■ **What needs to be done**
Leave the images aside and repeat the whole listing exactly.

■ **Source data**
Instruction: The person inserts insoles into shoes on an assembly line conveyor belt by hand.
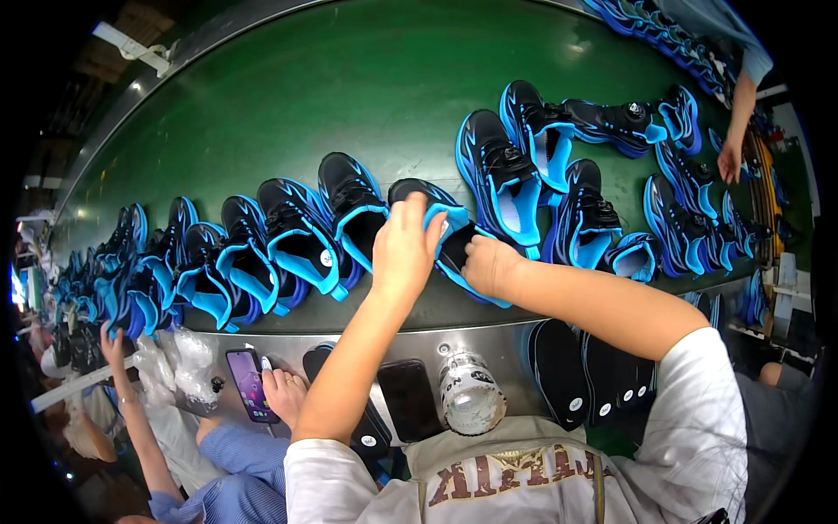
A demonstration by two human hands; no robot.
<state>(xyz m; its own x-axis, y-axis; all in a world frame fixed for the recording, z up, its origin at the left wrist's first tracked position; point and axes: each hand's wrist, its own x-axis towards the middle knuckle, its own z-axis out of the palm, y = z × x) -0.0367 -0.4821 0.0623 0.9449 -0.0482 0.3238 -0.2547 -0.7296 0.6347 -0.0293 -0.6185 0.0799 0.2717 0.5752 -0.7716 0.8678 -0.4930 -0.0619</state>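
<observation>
Between my hands is a black-and-blue sneaker (429, 188) lying on the green table, its toe pointing away from me. My left hand (403, 243) is closed on the sneaker's upper near the tongue and blue lining, holding it from the left. Inside the shoe opening shows a dark piece that looks like a black insole (452, 251). Curled fingers of my right hand (491, 264) press at that piece by the heel side; the fingertips are partly hidden in the shoe. Similar sneakers (292, 223) stand in a row to the left, with dark insides.
More sneakers (497, 170) stand to the right, some with pale insides. Along the metal ledge (288, 345) lie black insoles (559, 367), a dark phone (408, 393) and a clear jar (473, 397). Another person's hand (284, 395) touches a lit phone (249, 384); a co-worker's hand (730, 162) reaches in at right.
</observation>
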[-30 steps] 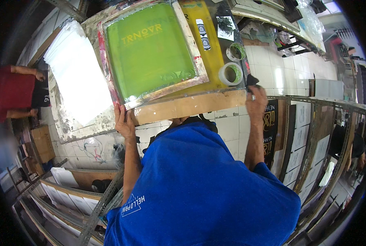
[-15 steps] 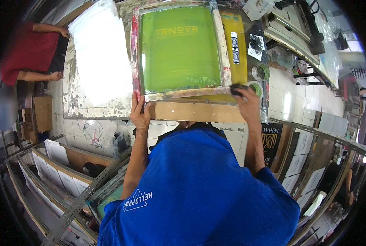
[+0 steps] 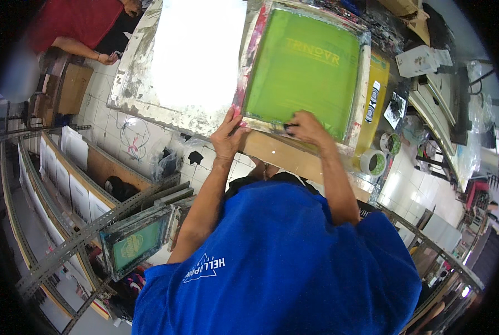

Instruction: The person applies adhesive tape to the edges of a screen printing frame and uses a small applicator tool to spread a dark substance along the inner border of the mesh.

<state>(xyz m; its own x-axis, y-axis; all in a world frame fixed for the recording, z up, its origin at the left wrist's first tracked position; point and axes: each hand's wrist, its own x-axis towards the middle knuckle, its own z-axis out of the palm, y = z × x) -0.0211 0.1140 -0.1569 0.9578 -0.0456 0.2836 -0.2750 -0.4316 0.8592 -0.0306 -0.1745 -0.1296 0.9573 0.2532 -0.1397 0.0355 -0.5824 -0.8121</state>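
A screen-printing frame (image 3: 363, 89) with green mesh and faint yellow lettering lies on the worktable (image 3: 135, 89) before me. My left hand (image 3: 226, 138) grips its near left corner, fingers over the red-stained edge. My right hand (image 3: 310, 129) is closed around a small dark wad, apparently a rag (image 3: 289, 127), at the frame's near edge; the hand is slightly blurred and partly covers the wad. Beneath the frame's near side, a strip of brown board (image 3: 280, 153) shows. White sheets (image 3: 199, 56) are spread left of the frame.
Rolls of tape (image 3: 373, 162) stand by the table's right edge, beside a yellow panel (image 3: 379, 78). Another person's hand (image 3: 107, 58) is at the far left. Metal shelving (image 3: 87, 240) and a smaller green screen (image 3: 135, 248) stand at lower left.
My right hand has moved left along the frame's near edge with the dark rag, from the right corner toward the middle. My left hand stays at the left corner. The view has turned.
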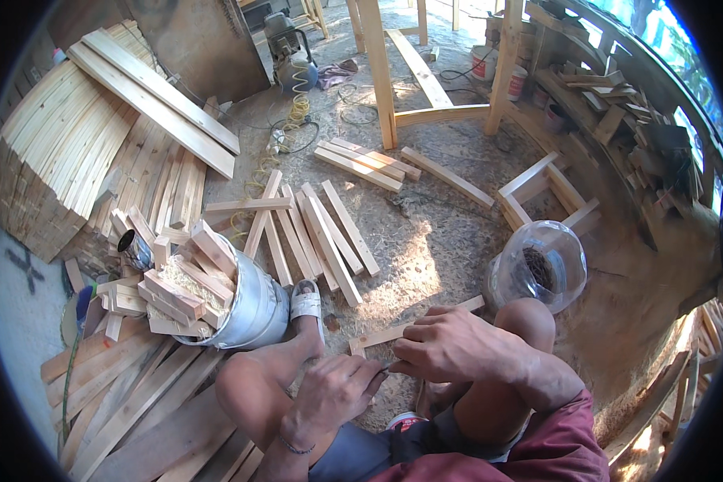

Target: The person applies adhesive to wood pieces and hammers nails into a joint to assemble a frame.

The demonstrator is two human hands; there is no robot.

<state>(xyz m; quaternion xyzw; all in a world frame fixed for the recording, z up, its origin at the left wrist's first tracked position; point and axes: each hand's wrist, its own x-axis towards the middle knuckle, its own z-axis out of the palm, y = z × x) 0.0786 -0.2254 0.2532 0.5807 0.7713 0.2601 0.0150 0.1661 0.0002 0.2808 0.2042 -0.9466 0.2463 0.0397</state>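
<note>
I sit on the ground with bent knees. My right hand (450,347) presses down on a thin wooden slat (467,305) that lies across the ground in front of my knees. My left hand (337,392) is curled at the slat's near end (360,345), its fingers pinched on something small and thin that I cannot make out. The two hands almost touch. My left foot in a white sandal (306,304) rests just to the left of the slat.
A metal bucket (253,309) full of short wood blocks stands at my left. Several loose slats (321,233) lie ahead. A clear plastic jar (538,269) with dark bits stands at right. Stacked boards (64,153) fill the left. A wooden frame (386,80) stands beyond.
</note>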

■ **Solution to this task**
Instruction: The person inserts insoles into shoes on an assembly line conveyor belt by hand.
A demonstration by two human hands; no robot.
<state>(xyz m; its own x-axis, y-axis; all in a world frame fixed for the recording, z up, its origin at the left wrist's first tracked position; point and axes: each hand's wrist, its own x-axis towards the middle knuckle, its own z-axis out of the palm, y = z × x) -0.0367 -0.4821 0.0623 0.9449 -0.0482 0.3238 -0.2547 -0.7296 0.6347 -0.0293 -0.6185 0.0799 0.2717 0.5752 -0.7716 0.8678 -0.4930 -0.0619</state>
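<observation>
Between my hands is a black-and-blue sneaker (429, 188) lying on the green table, its toe pointing away from me. My left hand (403, 243) is closed on the sneaker's upper near the tongue and blue lining, holding it from the left. Inside the shoe opening shows a dark piece that looks like a black insole (452, 251). Curled fingers of my right hand (491, 264) press at that piece by the heel side; the fingertips are partly hidden in the shoe. Similar sneakers (292, 223) stand in a row to the left, with dark insides.
More sneakers (497, 170) stand to the right, some with pale insides. Along the metal ledge (288, 345) lie black insoles (559, 367), a dark phone (408, 393) and a clear jar (473, 397). Another person's hand (284, 395) touches a lit phone (249, 384); a co-worker's hand (730, 162) reaches in at right.
</observation>
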[-30 steps] 
[-15 steps] 
[+0 steps] 

Instruction: The person applies adhesive tape to the edges of a screen printing frame and uses a small applicator tool to spread a dark substance along the inner border of the mesh.

<state>(xyz m; its own x-axis, y-axis; all in a world frame fixed for the recording, z up, its origin at the left wrist's first tracked position; point and axes: each hand's wrist, its own x-axis towards the middle knuckle, its own z-axis out of the palm, y = z × x) -0.0211 0.1140 -0.1569 0.9578 -0.0456 0.2836 -0.2750 -0.4316 0.8592 -0.0306 -0.1745 -0.1296 0.9573 0.2532 -0.1397 0.0355 -0.5824 -0.8121</state>
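A screen-printing frame (image 3: 363, 89) with green mesh and faint yellow lettering lies on the worktable (image 3: 135, 89) before me. My left hand (image 3: 226, 138) grips its near left corner, fingers over the red-stained edge. My right hand (image 3: 310, 129) is closed around a small dark wad, apparently a rag (image 3: 289, 127), at the frame's near edge; the hand is slightly blurred and partly covers the wad. Beneath the frame's near side, a strip of brown board (image 3: 280, 153) shows. White sheets (image 3: 199, 56) are spread left of the frame.
Rolls of tape (image 3: 373, 162) stand by the table's right edge, beside a yellow panel (image 3: 379, 78). Another person's hand (image 3: 107, 58) is at the far left. Metal shelving (image 3: 87, 240) and a smaller green screen (image 3: 135, 248) stand at lower left.
My right hand has moved left along the frame's near edge with the dark rag, from the right corner toward the middle. My left hand stays at the left corner. The view has turned.
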
Target: The person applies adhesive to wood pieces and hammers nails into a joint to assemble a frame.

The demonstrator is two human hands; there is no robot.

<state>(xyz m; quaternion xyzw; all in a world frame fixed for the recording, z up, its origin at the left wrist's first tracked position; point and axes: each hand's wrist, its own x-axis towards the middle knuckle, its own z-axis out of the palm, y = z × x) 0.0786 -0.2254 0.2532 0.5807 0.7713 0.2601 0.0150 0.1661 0.0002 0.2808 0.2042 -0.9466 0.2463 0.0397</state>
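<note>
I sit on the ground with bent knees. My right hand (450,347) presses down on a thin wooden slat (467,305) that lies across the ground in front of my knees. My left hand (337,392) is curled at the slat's near end (360,345), its fingers pinched on something small and thin that I cannot make out. The two hands almost touch. My left foot in a white sandal (306,304) rests just to the left of the slat.
A metal bucket (253,309) full of short wood blocks stands at my left. Several loose slats (321,233) lie ahead. A clear plastic jar (538,269) with dark bits stands at right. Stacked boards (64,153) fill the left. A wooden frame (386,80) stands beyond.
</note>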

Work on this exercise is finished.